Which makes saying that the experience is universally loved, misinformation. The most telling and probably honest assessment of the experience is the wide scale ridicule which has been heaped upon it. If the initial media previews were any indication, the most common takeaway is that even for average Star Wars fans the experience was overpriced for what it offered. I’m not saying it’s a bad experience, but I am sure that if I wanted to plunk down a couple thousand for the ability to experience it, I would have a much more positive outlook on the experience.
To your last point, the ability to book through the end of the year has been available for quite some time now. Most Disney trips are booked more than 3 months out. The large amount of availability should be alarming to those interested in the future of this experience. It relies heavily on sold out “cruises”. The expectation was that this experience would be continually sold out. It is not meeting that expectation.
You're conflating those who heap ridicule with those who criticize it for being overpriced.
E.g., it's overpriced for me, but I'm not heaping ridicule on in it like Doomcork who interviews someone lying about the experience or try to drum up 'cringe-gate' because of one teaser video. Those people live in the bastement-hole of the Internet pumping out video after video of ginned-up outrage and lies fueled by nerdrage.
Then there are those who were critical because it became clearly apparent that they couldn't wrap their minds around what a MMLARP is like. "We can't stay in the pool.. duh duh duh?" Those aren't the kind of feedback anyone would want.
Also, let me call you out that you're claiming that those who *didn't* experience are in a better place to give an honest appraisal than those who did attend. Really?

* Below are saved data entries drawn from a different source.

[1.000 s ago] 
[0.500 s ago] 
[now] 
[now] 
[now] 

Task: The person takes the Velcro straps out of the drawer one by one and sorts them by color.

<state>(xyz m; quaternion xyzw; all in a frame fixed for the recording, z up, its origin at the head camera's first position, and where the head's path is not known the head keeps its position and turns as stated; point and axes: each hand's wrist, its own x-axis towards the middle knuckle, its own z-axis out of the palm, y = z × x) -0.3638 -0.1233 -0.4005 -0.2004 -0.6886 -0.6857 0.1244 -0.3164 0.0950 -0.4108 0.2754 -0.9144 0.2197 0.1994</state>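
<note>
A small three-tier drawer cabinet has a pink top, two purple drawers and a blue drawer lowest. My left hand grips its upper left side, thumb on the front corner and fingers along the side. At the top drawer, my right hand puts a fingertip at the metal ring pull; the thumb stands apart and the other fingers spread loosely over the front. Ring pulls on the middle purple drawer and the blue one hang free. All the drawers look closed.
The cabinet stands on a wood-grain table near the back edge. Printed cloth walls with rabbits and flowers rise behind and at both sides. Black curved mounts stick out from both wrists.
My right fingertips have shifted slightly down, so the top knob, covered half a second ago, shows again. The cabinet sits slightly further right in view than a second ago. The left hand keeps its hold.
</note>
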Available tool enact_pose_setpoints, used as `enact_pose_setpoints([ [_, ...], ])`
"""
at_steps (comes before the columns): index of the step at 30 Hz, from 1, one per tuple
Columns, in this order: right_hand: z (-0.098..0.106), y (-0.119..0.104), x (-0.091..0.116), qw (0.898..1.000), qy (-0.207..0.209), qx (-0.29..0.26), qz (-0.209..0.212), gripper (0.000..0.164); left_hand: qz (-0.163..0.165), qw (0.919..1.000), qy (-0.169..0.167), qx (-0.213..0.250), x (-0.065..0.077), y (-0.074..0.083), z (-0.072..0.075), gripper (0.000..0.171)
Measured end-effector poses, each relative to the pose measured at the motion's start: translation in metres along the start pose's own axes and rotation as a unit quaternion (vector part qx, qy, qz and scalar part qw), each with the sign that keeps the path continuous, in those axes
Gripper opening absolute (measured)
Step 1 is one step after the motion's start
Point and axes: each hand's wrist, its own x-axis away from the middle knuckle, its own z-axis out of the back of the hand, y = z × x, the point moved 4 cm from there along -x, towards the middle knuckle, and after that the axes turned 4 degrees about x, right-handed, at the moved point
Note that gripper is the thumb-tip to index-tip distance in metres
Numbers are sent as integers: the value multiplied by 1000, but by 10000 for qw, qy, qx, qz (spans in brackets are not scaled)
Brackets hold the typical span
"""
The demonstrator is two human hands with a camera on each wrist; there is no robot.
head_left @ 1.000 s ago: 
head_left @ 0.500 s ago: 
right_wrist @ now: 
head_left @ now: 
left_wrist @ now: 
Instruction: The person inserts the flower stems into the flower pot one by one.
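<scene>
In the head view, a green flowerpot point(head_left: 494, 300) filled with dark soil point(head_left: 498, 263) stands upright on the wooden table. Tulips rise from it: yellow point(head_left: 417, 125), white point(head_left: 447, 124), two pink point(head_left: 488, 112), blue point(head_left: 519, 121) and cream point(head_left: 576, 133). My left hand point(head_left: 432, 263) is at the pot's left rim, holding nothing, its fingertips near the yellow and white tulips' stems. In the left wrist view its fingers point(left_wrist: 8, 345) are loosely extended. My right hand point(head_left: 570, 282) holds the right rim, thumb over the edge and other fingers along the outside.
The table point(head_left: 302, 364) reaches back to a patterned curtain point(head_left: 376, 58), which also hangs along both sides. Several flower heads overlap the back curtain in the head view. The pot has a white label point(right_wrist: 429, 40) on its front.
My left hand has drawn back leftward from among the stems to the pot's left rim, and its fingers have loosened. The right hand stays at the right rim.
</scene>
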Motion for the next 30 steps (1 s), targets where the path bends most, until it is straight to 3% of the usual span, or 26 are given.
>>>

If you want honest appraisals, look to those invited as media who weren't big Star Wars fans. Or who didn't really understand what it was until they experienced. Almost all of them wound up very positive. But, then, of course, you have people claiming "Because it was free for them, and they don't want to make Disney angry and lose out on such events!"
The other source of honest appraisals come from spouses who wouldn't have gone if not for their spouse. They paid the money to make their spouse happy. And almost all of them in the end enjoyed it.
As far as the rate of full bookings is slowing down... that could be just a function of the price, and Disney is running out of whales. If so, that could easily be fixed by slowly discounting the price finding a new cohort's price point.
But so far, full bookings have mostly been in place for the upcoming next three months... that's been steady. Long term bookings have always been relatively not-booked-up.
And yes, that's a sign that it isn't crazily popular. But always having the next three months fully book isn't a sign that nobody likes it, either and it's failing.